除了单桶配置之外, 目前还有几种方法可以在双极和同心格式¹⁷中制作 K⁺选择性电极。与这些方法的公布描述相比, 单通道电极有两个主要的缺点: 1) 一个稍大的尖端直径 (~ 10 vs 4 µm), 这可能会导致更大的破坏细胞外空间 comparted 双极性和同心电极和 2) 不相容的同时测量多离子种类, 如在两极电极。然而, 单通道电极提供了几个优点。具体来说, 这些电极可以在不到五分钟内制造出来, 因此更容易被使用, 并且可以在实验前快速进行校准。因此, 在实验过程中, 电极破损的风险较少引起人们的关注。此外, 由于接地电极和记录电极物理上被浴缸的体积隔开, 在电极尖端没有机会形成盐桥, 这会导致同心和双极性的电极失效。电极。单通道电极的响应时间比双极性电极快, 可能与同心电极 (~ 20 毫秒) 相似, 虽然我们的快速灌注系统只允许测量80毫秒的响应时间 (图 3E).此外, 这些电极提供较低的噪音相比, 双极性电极, 它具有更大的尖端电阻, 并要求使用放大器具有较高的输入电阻。最后, 这些电极不需要使用专门的机器人或 headstage, 因为是同心电极所必需的。在平衡方面, 单通道电极结构的优点和易用性超过了缺点。
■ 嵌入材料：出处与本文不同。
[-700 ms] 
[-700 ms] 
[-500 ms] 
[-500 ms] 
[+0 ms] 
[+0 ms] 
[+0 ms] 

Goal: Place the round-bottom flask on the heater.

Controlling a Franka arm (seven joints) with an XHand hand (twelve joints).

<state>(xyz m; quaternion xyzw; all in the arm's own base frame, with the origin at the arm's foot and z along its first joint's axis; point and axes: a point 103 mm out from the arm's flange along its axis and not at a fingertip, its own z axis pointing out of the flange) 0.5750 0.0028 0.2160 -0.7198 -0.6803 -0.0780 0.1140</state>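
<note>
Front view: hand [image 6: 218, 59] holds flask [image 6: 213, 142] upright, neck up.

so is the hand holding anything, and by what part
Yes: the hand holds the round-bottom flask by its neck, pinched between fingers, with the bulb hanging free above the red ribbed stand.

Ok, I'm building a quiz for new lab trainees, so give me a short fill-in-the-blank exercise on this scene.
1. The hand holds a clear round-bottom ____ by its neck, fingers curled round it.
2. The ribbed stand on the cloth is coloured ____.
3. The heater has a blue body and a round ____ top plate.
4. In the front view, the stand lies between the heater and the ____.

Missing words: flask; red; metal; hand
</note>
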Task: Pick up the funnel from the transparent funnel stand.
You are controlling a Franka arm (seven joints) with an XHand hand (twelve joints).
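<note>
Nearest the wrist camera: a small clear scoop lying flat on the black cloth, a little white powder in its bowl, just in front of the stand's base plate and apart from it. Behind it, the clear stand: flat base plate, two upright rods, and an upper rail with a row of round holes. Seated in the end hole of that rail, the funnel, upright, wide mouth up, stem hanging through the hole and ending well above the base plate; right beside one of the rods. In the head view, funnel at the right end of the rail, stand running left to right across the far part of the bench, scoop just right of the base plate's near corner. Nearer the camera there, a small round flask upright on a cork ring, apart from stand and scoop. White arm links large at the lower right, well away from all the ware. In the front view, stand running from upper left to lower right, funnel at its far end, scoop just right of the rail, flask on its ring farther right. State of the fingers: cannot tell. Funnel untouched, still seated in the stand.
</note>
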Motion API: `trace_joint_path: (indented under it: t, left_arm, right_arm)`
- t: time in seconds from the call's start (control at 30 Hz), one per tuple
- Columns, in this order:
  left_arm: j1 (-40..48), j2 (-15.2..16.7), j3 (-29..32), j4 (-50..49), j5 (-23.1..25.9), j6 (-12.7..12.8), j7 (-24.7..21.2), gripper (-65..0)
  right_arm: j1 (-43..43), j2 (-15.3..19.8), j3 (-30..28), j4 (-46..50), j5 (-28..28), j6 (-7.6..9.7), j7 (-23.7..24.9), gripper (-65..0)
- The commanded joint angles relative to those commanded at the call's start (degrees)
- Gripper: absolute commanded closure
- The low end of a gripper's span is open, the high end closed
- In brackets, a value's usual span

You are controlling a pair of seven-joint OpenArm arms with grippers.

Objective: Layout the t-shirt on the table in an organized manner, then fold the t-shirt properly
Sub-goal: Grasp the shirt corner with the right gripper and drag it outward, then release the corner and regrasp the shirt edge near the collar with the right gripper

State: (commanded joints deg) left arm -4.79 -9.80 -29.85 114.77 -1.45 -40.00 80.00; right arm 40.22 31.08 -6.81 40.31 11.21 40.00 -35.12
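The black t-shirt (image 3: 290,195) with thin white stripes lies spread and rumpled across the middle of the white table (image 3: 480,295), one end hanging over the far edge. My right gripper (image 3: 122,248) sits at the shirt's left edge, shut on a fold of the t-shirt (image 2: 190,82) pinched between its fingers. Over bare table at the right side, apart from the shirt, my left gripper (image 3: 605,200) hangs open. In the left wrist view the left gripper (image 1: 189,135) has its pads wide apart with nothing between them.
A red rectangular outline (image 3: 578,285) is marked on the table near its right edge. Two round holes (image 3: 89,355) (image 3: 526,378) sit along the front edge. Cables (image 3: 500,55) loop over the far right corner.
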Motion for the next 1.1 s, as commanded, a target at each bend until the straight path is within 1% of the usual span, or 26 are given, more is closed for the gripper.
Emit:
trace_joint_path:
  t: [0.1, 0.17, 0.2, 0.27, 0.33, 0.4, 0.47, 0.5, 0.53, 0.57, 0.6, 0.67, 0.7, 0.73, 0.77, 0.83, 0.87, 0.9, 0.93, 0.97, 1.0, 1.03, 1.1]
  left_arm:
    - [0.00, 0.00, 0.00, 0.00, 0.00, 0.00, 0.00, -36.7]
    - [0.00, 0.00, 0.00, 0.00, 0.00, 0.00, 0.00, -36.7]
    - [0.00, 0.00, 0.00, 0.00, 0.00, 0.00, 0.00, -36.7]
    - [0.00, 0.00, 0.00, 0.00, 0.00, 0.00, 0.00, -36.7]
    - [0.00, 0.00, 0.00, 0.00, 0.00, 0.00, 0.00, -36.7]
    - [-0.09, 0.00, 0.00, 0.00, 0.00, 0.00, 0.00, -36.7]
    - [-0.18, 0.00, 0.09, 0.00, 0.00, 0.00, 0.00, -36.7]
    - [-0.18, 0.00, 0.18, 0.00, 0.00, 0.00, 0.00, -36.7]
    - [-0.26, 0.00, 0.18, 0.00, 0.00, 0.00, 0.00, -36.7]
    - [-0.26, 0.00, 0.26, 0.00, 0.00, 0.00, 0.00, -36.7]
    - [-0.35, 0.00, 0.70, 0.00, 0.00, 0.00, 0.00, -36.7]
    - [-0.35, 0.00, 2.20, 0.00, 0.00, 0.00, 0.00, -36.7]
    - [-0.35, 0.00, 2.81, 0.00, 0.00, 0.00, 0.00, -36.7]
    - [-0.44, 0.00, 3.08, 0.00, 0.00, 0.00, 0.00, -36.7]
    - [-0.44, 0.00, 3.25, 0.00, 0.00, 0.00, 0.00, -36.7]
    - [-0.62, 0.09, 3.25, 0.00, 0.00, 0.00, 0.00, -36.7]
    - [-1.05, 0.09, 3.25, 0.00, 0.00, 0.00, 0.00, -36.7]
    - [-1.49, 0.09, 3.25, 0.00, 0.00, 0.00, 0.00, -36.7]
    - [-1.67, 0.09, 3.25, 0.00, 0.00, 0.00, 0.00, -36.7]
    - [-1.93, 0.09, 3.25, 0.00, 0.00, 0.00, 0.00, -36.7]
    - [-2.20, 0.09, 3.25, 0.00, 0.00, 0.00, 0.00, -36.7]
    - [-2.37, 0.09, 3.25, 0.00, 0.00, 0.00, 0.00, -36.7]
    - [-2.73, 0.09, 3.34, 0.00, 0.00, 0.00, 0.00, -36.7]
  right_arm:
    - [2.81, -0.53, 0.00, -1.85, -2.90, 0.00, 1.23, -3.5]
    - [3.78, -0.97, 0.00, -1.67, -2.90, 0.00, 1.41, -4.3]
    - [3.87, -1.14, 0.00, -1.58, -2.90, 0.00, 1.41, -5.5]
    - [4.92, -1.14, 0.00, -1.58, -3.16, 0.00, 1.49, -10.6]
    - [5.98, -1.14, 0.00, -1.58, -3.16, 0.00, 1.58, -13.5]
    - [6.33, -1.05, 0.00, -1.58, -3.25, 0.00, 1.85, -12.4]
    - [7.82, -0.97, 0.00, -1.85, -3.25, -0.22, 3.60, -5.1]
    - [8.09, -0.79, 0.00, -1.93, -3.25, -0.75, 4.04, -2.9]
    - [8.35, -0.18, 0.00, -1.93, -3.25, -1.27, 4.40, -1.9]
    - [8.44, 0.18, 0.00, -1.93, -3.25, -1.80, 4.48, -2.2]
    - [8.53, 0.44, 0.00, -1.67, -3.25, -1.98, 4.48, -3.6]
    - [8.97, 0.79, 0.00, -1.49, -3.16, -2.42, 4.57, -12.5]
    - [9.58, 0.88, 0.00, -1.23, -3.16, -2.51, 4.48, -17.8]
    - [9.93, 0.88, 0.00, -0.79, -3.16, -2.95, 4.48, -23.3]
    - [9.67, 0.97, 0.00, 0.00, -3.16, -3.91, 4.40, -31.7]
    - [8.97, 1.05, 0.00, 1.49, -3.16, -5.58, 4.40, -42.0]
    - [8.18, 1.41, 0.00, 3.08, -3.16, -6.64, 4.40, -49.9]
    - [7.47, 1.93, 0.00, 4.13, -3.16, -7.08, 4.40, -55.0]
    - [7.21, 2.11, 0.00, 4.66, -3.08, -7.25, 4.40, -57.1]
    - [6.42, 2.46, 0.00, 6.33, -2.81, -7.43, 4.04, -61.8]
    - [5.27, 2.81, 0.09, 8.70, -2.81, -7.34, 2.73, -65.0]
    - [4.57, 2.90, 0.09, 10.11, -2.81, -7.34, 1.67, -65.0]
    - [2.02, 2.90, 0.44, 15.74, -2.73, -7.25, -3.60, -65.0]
我们用来测量切片中 k⁺动态的方法可以在许多大脑区域用于研究 k⁺规则。尽管本协议演示了使用 K⁺选择电极来测量脑组织中电诱发钾离子的动态, 但该协议可以广泛应用于许多不同的组织中, 希望度量 K⁺动态。这种情况可能包括自发动力学和变化的反应药理, optogenetic, 或 chemogenetic 细胞活化。这些电极可以提供足够的质量和可靠性, 使这一技术迅速集成到任何实验室工具箱。对健康和患病状态中 k⁺浓度的详细分析将有助于进一步检测和量化各种分子和细胞成分在大脑³中的静止 K⁺浓度的贡献^{, 18,19}。

作者没有什么可透露的。

Khakh 实验室得到了 NIH MH104069 的支持。这个实验室是由 NIH NS030549 支持的。J.C.O. 感谢 NIH T32 神经集成电路训练补助金 (NS058280)。